Public invited to Muslim community prayer in honour of Quebec victims

The Ahmadiyya Muslim community of Lloydminster tightened security at the local Baitul Amaan Mosque in the wake of the mass shooting at the Islamic Cultural Center of Quebec City on Sunday night.
Imam of the local mosque, Tariq Azeem,  said his community still feels safe in Canada, and the Quebec incident was just an isolated incident, but it’s also important to be cautious and watchful against any potential danger.
“Generally we do not feel that any such thing is likely to happen in Canada; Canada is our home, we’ve been here for a very long time and we find this country and the people of this country peace loving and tolerant,” Azeem told the Source.
“Yet at the same time it is everyone’s own responsibility to be vigilant and careful to make sure that we try to protect ourselves against all threats.”
Six people were murdered and 17 more injured during the Quebec incident, when a man entered the mosque just before 8 p.m. and started shooting after the end of evening prayers.
When Azeem found out about the attack, he said it was both shocking and confusing because Canada isn’t a place where he’d imagine hateful violence like that happening.
He added in all the experiences his local Muslim community has had in the country, it’s been a peaceful place where people know how to coexist and tolerate the differences between one another.
“Canada, what makes it beautiful, is that we all have our different cultures and religions, yet everybody enjoys living here and enjoys those differences we have amongst one another,” he said. 
“So this incident was definitely a shocking and confusing moment for Muslims in Canada because we don’t expect such hatred and such issues to be seen here.
Locally, Azeem said the people of Lloydminster have always been caring, loving and supportive, and immediately following the attack in Quebec Sunday night, he started getting phone calls and e-mails from various people of all walks of life, including councillors and mayors of surrounding towns showing support. 
He’s even had leaders of different churches around the Border City sending messages and offering condolences.
Const.
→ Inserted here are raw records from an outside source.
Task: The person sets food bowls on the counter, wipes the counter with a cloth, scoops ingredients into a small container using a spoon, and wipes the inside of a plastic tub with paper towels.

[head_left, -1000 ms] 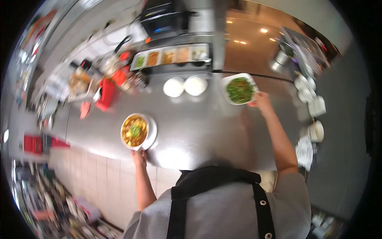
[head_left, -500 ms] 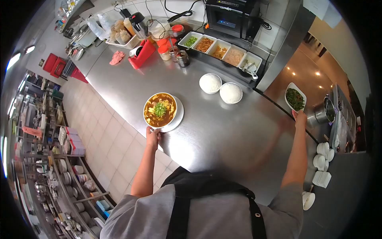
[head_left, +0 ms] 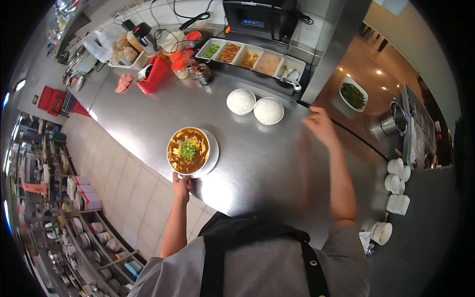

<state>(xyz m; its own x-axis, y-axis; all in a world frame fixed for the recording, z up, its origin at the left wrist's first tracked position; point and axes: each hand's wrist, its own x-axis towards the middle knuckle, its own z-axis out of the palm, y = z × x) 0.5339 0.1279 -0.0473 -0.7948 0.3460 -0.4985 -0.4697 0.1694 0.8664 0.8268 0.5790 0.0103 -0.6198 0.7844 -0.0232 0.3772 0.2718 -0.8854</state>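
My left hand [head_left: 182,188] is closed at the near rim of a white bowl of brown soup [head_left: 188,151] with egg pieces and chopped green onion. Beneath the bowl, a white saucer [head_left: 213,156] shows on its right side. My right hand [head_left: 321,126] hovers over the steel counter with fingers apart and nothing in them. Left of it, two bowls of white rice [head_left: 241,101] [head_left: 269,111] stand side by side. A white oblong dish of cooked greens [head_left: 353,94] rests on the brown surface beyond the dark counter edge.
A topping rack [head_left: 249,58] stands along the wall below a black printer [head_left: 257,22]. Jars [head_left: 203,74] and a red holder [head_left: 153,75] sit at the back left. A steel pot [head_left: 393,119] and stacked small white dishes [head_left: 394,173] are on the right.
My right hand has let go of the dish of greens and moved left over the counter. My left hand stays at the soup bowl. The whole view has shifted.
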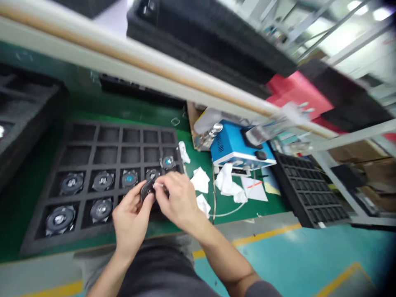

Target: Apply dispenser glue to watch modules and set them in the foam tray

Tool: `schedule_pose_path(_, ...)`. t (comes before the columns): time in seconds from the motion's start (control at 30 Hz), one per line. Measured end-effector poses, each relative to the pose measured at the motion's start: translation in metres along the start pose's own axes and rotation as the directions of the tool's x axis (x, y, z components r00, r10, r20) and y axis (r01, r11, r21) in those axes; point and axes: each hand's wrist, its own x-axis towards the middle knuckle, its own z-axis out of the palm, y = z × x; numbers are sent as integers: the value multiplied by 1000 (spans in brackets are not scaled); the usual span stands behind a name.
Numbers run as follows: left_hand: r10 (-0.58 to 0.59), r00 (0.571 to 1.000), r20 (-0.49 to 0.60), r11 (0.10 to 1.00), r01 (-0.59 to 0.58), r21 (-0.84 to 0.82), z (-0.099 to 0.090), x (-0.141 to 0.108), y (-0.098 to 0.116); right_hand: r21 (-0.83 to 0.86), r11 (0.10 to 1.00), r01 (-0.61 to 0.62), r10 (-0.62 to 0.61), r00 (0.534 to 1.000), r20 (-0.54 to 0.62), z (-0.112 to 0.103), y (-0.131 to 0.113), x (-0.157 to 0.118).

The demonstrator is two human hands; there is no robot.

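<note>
My left hand (131, 218) grips a dark round watch case (145, 190) between thumb and fingers, tilted above the front edge of a black foam tray (85, 168). My right hand (179, 202) is closed close beside it, pinching a small white scrap (158, 185) against the case; it looks like wipe or cloth, though blur hides its exact kind. Several similar round watch cases sit in the tray's nearer compartments, such as a watch case (60, 219) at front left and a teal-faced watch (168, 162) at the right. My hands cover part of the tray.
Crumpled white wipes (200, 180) lie right of the tray. Beyond them stand a blue box-shaped device (236, 146) and another black compartment tray (312, 189). A white shelf rail (154, 72) crosses above the green bench. Another foam tray (34, 119) is at left.
</note>
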Motion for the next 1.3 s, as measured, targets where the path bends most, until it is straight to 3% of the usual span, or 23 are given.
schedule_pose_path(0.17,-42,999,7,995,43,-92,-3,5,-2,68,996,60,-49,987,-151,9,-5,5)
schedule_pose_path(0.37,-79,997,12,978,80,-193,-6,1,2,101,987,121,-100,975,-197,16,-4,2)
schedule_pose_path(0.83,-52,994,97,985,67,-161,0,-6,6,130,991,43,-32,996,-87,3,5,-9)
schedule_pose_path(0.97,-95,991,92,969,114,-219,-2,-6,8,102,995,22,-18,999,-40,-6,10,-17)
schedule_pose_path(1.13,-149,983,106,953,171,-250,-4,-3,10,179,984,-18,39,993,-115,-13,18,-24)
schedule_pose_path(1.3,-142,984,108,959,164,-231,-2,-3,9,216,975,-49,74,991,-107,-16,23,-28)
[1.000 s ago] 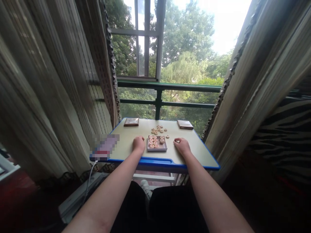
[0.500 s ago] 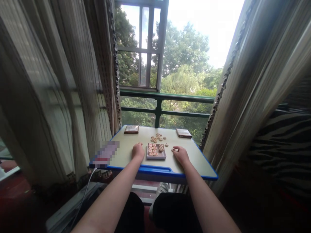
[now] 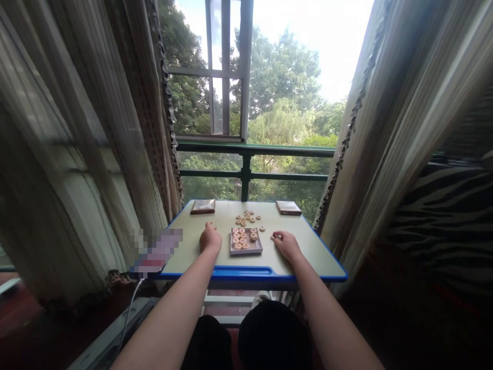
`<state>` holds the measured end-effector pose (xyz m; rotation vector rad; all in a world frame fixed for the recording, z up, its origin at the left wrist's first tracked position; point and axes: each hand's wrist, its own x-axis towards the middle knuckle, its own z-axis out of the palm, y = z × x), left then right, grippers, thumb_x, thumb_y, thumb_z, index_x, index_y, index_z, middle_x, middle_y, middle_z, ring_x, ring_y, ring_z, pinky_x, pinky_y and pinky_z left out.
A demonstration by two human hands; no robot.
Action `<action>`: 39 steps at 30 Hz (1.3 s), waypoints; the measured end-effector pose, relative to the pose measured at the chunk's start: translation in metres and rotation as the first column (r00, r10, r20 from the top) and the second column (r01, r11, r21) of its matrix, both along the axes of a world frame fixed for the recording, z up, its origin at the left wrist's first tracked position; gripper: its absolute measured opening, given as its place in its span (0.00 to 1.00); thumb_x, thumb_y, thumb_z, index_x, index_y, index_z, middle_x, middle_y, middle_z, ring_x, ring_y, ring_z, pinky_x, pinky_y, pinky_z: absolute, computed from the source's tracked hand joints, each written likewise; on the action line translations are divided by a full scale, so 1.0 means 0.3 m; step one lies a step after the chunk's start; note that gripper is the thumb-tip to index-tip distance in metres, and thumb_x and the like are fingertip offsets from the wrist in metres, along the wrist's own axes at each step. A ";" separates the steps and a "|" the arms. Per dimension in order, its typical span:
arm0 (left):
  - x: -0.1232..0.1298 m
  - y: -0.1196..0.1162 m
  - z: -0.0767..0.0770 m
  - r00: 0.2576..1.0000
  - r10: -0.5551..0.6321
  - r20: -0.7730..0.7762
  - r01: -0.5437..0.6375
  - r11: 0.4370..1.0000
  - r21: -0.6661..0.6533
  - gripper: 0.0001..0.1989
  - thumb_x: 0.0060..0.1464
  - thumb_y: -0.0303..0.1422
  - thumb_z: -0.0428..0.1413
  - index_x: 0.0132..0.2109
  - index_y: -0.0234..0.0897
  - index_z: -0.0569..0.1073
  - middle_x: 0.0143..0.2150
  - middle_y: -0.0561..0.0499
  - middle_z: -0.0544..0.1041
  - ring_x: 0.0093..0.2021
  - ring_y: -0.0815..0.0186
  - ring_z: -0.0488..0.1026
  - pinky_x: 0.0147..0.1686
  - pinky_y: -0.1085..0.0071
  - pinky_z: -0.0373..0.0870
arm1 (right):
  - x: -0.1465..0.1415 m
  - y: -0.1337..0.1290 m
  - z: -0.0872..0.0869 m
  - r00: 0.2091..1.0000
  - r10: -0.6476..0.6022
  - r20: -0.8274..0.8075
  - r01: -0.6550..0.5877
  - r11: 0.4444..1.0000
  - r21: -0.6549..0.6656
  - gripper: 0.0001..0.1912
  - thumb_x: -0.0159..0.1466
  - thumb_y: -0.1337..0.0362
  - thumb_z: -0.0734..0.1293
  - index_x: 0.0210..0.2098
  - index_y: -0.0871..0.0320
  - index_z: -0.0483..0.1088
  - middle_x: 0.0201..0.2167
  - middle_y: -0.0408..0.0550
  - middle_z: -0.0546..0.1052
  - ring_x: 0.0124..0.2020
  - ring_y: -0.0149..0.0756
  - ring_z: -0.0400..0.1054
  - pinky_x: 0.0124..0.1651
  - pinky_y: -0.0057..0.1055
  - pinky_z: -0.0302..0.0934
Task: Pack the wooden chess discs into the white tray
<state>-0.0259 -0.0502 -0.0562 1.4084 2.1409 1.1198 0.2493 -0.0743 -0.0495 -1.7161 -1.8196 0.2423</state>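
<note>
A shallow pale box (image 3: pixel 257 250) sits near the front of the table, with round wooden Chinese chess pieces (image 3: pixel 242 235) grouped at its left and a few at its right. To the left of the box, apart from it, is my left hand (image 3: pixel 210 238), its fingers curled in; whatever may be inside them is hidden. My right hand (image 3: pixel 287 245) rests on the tabletop to the right of the box, thumb and fingertips pinched on a small round Chinese chess piece (image 3: pixel 272 237). More loose pieces (image 3: pixel 247 217) lie scattered just behind the box.
The light table (image 3: pixel 316 257) has a blue edge. Two flat boxes stand at its back corners, one left (image 3: pixel 203 206) and one right (image 3: pixel 288 207). A blurred-out device (image 3: pixel 157 254) with a white cable lies at the left edge. Curtains hang on both sides.
My left hand has shifted left, farther from the box. My right hand stays almost in place, still pinching the piece. The whole view has turned slightly.
</note>
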 end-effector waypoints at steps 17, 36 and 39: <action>0.042 0.428 -0.065 0.840 -0.461 0.287 0.409 0.885 0.224 0.21 0.40 0.15 0.45 0.40 0.33 0.74 0.43 0.46 0.77 0.40 0.67 0.74 0.39 0.73 0.69 | 0.037 0.022 0.016 0.989 0.138 -0.055 -0.142 0.988 -0.067 0.15 0.52 0.67 0.62 0.38 0.58 0.74 0.37 0.49 0.76 0.41 0.38 0.68 0.47 0.34 0.58; 0.057 0.419 -0.068 0.802 -0.585 0.120 0.585 0.810 0.042 0.16 0.42 0.24 0.53 0.40 0.41 0.76 0.45 0.48 0.76 0.47 0.61 0.71 0.49 0.68 0.62 | 0.020 0.004 0.014 0.970 0.173 0.169 -0.169 0.985 -0.036 0.19 0.58 0.54 0.61 0.46 0.52 0.70 0.46 0.51 0.70 0.48 0.43 0.62 0.52 0.41 0.55; 0.050 0.403 -0.063 0.761 -0.627 0.165 0.624 0.778 0.081 0.18 0.42 0.22 0.52 0.42 0.39 0.76 0.46 0.48 0.76 0.48 0.62 0.70 0.50 0.69 0.62 | 0.018 0.011 0.022 0.982 0.149 0.115 -0.148 0.989 -0.016 0.16 0.59 0.56 0.61 0.41 0.55 0.72 0.43 0.52 0.72 0.45 0.42 0.64 0.50 0.39 0.57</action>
Grant Kirzinger, media spokesman for the Lloydminster RCMP, said police are aware of the situation and are also being mindful of possible threats locally.
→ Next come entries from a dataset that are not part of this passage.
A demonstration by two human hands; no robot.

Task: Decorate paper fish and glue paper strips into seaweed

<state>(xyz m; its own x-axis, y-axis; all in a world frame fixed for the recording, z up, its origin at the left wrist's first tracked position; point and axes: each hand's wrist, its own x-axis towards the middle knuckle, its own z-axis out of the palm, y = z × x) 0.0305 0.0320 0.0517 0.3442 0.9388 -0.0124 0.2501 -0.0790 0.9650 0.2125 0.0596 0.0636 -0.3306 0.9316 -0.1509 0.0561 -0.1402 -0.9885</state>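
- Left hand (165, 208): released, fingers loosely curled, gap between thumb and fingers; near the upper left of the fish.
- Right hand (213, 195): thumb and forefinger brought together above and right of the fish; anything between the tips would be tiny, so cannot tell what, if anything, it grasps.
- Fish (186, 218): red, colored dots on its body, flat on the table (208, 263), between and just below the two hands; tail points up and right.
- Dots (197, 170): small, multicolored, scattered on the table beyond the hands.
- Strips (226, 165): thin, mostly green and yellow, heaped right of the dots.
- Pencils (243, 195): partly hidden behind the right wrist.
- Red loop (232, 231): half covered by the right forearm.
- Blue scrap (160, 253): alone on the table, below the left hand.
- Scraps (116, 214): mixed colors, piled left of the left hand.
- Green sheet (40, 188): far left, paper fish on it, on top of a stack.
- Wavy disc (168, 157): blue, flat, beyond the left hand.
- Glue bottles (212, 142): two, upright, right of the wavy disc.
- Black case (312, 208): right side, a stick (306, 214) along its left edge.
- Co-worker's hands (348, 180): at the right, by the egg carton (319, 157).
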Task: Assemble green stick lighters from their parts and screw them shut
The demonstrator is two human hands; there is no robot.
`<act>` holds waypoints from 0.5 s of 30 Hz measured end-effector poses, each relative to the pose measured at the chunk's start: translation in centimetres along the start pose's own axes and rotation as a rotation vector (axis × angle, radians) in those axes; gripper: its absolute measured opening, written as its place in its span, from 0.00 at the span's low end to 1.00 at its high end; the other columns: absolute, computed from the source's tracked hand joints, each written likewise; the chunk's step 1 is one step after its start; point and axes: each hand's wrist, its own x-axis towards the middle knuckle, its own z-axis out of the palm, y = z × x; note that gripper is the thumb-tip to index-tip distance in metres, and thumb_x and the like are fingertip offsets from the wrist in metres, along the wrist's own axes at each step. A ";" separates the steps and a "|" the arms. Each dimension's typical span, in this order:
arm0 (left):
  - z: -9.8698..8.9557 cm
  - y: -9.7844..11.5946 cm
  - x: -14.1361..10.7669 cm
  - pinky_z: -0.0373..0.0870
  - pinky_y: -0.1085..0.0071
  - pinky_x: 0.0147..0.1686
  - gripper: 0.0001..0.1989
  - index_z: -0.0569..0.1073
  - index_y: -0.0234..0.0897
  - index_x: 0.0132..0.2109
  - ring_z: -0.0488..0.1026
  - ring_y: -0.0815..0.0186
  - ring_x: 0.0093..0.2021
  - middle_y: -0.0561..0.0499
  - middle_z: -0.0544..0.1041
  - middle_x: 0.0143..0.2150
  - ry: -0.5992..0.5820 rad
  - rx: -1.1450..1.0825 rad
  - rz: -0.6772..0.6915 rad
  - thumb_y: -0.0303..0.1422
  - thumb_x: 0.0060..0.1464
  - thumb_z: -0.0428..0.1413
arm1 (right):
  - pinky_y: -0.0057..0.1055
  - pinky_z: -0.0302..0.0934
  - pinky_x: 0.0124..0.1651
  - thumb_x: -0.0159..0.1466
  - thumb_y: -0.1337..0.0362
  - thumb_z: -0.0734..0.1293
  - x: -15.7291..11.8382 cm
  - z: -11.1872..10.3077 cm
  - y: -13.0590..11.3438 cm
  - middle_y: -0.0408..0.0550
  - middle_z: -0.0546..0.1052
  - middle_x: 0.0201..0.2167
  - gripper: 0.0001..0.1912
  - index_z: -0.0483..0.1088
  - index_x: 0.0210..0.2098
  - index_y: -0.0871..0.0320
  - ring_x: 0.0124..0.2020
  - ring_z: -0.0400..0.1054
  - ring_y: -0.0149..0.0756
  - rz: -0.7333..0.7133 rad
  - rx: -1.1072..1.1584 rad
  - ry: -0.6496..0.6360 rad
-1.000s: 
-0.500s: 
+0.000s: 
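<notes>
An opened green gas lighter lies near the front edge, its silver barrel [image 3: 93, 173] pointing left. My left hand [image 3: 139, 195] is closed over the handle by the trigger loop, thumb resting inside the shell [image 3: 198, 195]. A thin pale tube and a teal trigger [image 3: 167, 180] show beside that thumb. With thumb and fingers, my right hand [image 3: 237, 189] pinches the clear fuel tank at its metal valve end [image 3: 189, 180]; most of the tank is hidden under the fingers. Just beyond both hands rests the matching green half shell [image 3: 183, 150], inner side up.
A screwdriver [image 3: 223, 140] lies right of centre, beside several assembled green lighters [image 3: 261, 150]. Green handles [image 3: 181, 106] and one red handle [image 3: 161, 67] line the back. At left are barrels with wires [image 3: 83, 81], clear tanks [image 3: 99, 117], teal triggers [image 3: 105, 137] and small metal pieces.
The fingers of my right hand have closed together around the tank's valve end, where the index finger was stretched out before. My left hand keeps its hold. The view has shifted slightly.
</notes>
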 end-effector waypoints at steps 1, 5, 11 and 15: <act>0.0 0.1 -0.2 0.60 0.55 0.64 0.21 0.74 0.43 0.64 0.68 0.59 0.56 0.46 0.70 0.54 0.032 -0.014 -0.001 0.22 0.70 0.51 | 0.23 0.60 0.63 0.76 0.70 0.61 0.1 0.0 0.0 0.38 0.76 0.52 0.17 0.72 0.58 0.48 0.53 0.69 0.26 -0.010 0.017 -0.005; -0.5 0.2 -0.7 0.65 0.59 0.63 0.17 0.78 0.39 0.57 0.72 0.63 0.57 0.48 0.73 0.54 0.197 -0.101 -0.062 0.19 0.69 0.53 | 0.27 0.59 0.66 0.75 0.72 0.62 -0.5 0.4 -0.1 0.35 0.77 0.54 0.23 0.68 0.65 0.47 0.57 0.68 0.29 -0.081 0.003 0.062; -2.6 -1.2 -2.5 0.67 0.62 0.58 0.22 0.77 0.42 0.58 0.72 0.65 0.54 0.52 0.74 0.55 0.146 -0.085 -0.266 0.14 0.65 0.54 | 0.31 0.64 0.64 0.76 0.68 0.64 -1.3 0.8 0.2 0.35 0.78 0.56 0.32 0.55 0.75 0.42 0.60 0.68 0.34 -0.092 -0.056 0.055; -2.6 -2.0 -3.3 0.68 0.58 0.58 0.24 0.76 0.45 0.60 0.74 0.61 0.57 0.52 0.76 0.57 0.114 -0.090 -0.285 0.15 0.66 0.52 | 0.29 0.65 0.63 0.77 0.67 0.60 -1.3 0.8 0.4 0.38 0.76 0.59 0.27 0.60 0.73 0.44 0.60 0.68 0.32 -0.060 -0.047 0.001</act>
“Anytime there’s an event that has the potential to impact individuals across provinces, then inside of our own community, we make sure we’re always prepared and aware and make sure we have our best practises in place and being diligent with the situation we have,” he said.
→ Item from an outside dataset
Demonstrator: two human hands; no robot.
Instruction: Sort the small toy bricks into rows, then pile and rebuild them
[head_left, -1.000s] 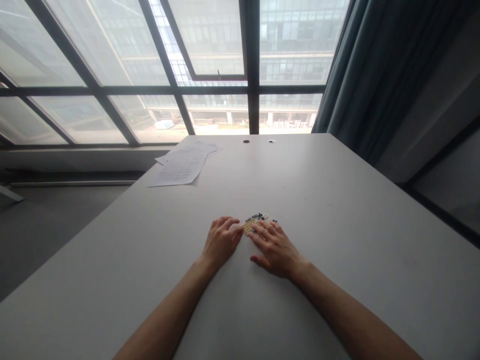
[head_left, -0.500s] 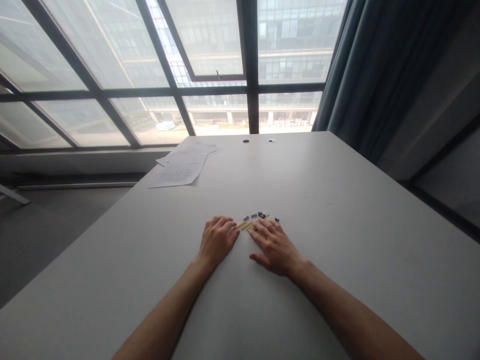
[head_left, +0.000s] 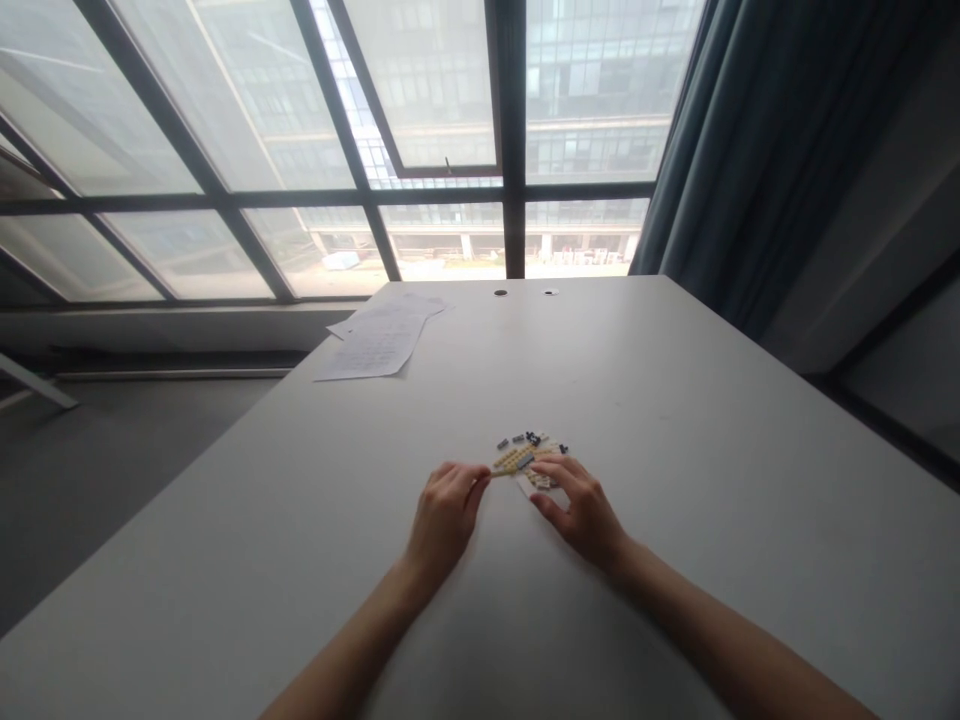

Lloydminster’s Ahmadiyya Muslim community is holding a prayer service on Friday to remember those who died at the Islamic Cultural Center of Quebec City, and Azeem said the public is welcome to attend.
It’ll be a short five to 10 minute program starting at 1:40 p.m., though people can stay as long as they want, and will be held at the Baitul Amaan Mosque at 4530 50 St.
If anybody has a question they can reach out to the mosque at 306-825-3002.